## WHAT IS BEING ASKED
Could you copy the records below exactly, leaving out any pictures they include?
======
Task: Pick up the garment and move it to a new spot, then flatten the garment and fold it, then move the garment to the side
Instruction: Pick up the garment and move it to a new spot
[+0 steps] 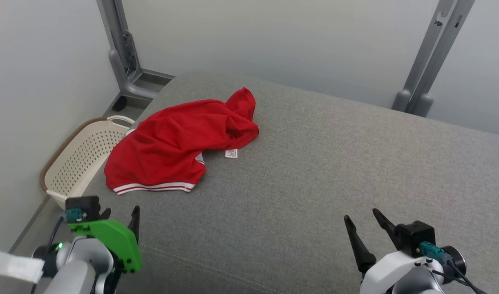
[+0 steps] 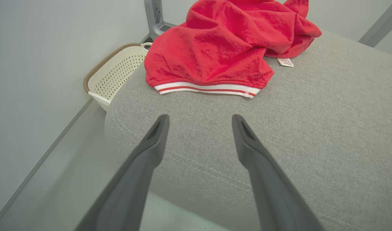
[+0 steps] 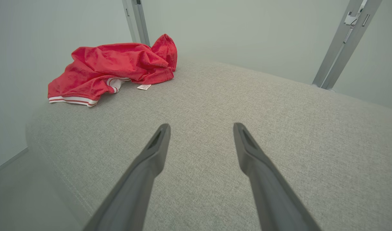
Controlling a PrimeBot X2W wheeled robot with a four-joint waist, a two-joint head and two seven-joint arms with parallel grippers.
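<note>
While garment (image 1: 180,143) lies apart, left claw (image 2: 199,117) spread, empty, right claw (image 3: 201,125) likewise

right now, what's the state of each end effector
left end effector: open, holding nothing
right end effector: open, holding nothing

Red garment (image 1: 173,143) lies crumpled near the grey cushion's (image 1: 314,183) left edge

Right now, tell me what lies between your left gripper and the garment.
Just bare grey cushion between the left gripper and the garment, seen in the left wrist view.
</note>
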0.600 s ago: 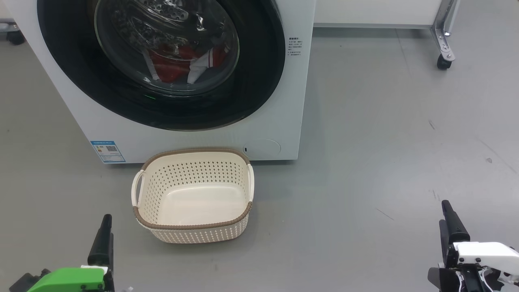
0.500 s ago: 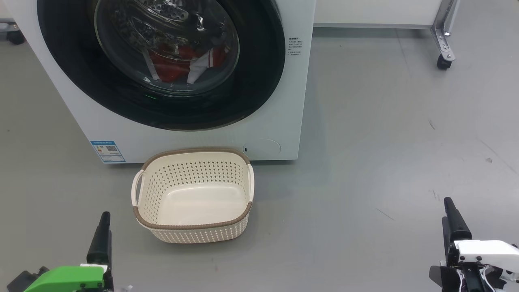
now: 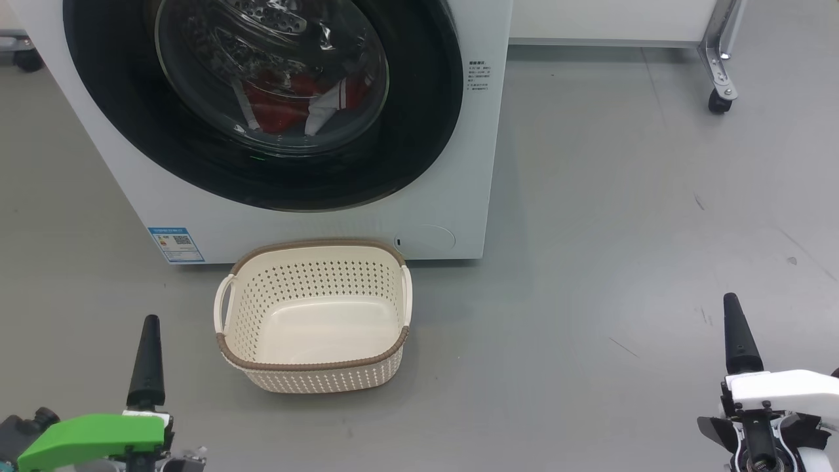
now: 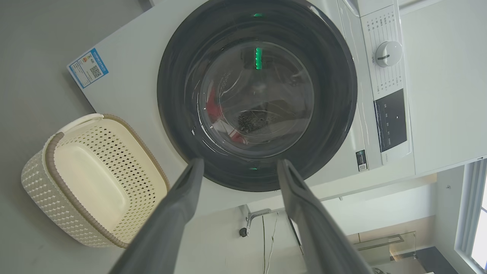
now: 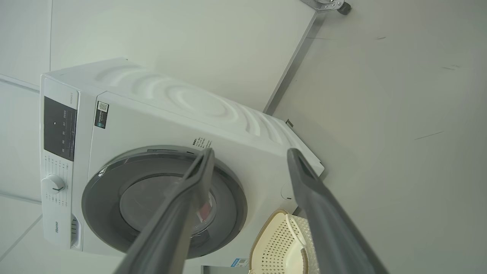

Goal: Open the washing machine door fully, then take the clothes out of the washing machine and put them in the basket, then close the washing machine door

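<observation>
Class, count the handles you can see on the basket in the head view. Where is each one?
2. The left handle is on the basket's left side, and the right handle is on its right side. None seems hidden.

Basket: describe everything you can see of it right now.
The basket is a small cream plastic rounded rectangle with perforated walls, a smooth solid bottom, a brown woven-look rim and a cream loop handle on each side. It stands upright and empty on the grey floor, close before the washing machine's white front; whether its back rim touches the machine I cannot tell. Nothing else touches it.
</observation>
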Motion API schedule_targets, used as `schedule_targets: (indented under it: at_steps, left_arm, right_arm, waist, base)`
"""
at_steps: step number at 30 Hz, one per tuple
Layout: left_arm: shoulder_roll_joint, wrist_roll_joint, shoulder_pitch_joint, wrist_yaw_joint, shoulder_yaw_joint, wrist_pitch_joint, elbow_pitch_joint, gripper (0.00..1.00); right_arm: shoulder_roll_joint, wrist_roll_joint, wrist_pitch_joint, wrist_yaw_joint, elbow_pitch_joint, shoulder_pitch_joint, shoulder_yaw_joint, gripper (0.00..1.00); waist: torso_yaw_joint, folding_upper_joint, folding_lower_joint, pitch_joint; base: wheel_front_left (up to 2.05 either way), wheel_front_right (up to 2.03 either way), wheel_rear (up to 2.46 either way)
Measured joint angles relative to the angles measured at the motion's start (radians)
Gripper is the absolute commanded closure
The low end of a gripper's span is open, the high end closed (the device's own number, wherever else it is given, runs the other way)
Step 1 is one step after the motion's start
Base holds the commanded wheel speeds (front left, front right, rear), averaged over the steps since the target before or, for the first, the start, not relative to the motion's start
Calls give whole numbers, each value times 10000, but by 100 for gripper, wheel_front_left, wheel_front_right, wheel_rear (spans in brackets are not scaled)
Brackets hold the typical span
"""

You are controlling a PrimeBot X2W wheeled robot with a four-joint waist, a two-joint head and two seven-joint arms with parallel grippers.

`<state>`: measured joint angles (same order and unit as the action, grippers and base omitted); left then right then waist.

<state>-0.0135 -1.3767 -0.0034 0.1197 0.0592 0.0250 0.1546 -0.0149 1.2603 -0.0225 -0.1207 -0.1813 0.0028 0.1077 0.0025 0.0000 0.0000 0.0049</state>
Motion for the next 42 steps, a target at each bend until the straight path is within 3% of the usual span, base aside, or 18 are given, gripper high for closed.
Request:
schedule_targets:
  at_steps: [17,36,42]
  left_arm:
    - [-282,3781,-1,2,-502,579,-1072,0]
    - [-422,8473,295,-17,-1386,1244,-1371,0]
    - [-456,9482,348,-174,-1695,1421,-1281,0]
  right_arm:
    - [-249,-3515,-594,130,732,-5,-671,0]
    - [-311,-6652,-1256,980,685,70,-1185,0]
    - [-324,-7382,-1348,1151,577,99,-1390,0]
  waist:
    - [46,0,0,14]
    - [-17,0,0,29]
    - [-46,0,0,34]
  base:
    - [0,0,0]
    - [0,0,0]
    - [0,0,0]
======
## EXERCISE SOLUTION
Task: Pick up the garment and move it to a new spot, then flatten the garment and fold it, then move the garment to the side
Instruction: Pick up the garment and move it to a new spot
[+0 steps] 
[+0 steps] 
[+0 steps] 
Controlling a PrimeBot X2W wheeled robot with a four-joint waist, a two-joint head and two seven-joint arms with parallel grippers.
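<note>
While garment (image 1: 180,143) lies apart, left claw (image 2: 199,117) spread, empty, right claw (image 3: 201,125) likewise

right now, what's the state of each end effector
left end effector: open, holding nothing
right end effector: open, holding nothing

Red garment (image 1: 173,143) lies crumpled near the grey cushion's (image 1: 314,183) left edge

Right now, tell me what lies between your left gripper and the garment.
Just bare grey cushion between the left gripper and the garment, seen in the left wrist view.
</note>
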0.600 s ago: 
0.500 s ago: 
now: 
now: 
now: 

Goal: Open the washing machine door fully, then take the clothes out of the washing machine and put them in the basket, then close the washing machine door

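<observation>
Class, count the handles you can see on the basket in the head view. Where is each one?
2. The left handle is on the basket's left side, and the right handle is on its right side. None seems hidden.

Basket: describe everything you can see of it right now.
The basket is a small cream plastic rounded rectangle with perforated walls, a smooth solid bottom, a brown woven-look rim and a cream loop handle on each side. It stands upright and empty on the grey floor, close before the washing machine's white front; whether its back rim touches the machine I cannot tell. Nothing else touches it.
</observation>
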Motion API schedule_targets, used as `schedule_targets: (indented under it: at_steps, left_arm, right_arm, waist, base)`
"""
at_steps: step number at 30 Hz, one per tuple
Layout: left_arm: shoulder_roll_joint, wrist_roll_joint, shoulder_pitch_joint, wrist_yaw_joint, shoulder_yaw_joint, wrist_pitch_joint, elbow_pitch_joint, gripper (0.00..1.00); right_arm: shoulder_roll_joint, wrist_roll_joint, wrist_pitch_joint, wrist_yaw_joint, elbow_pitch_joint, shoulder_pitch_joint, shoulder_yaw_joint, gripper (0.00..1.00); waist: torso_yaw_joint, folding_upper_joint, folding_lower_joint, pitch_joint; base: wheel_front_left (up to 2.05 either way), wheel_front_right (up to 2.03 either way), wheel_rear (up to 2.46 either way)
Measured joint angles relative to the angles measured at the motion's start (radians)
Gripper is the absolute commanded closure
The low end of a gripper's span is open, the high end closed (the device's own number, wherever else it is given, runs the other way)
Step 1 is one step after the motion's start
Base holds the commanded wheel speeds (front left, front right, rear), averaged over the steps since the target before or, for the first, the start, not relative to the motion's start
Calls give whole numbers, each value times 10000, but by 100 for gripper, wheel_front_left, wheel_front_right, wheel_rear (spans in brackets are not scaled)
Brackets hold the typical span
"""

You are controlling a PrimeBot X2W wheeled robot with a four-joint waist, a two-joint head and two seven-joint arms with parallel grippers.

`<state>`: measured joint angles (same order and unit as the action, grippers and base omitted); left then right then waist.

<state>-0.0135 -1.3767 -0.0034 0.1197 0.0592 0.0250 0.1546 -0.0149 1.2603 -0.0225 -0.1207 -0.1813 0.0028 0.1077 0.0025 0.0000 0.0000 0.0049</state>
Motion for the next 42 steps, a target at each bend until the straight path is within 3% of the usual span, base aside, or 18 are given, gripper high for closed.
Request:
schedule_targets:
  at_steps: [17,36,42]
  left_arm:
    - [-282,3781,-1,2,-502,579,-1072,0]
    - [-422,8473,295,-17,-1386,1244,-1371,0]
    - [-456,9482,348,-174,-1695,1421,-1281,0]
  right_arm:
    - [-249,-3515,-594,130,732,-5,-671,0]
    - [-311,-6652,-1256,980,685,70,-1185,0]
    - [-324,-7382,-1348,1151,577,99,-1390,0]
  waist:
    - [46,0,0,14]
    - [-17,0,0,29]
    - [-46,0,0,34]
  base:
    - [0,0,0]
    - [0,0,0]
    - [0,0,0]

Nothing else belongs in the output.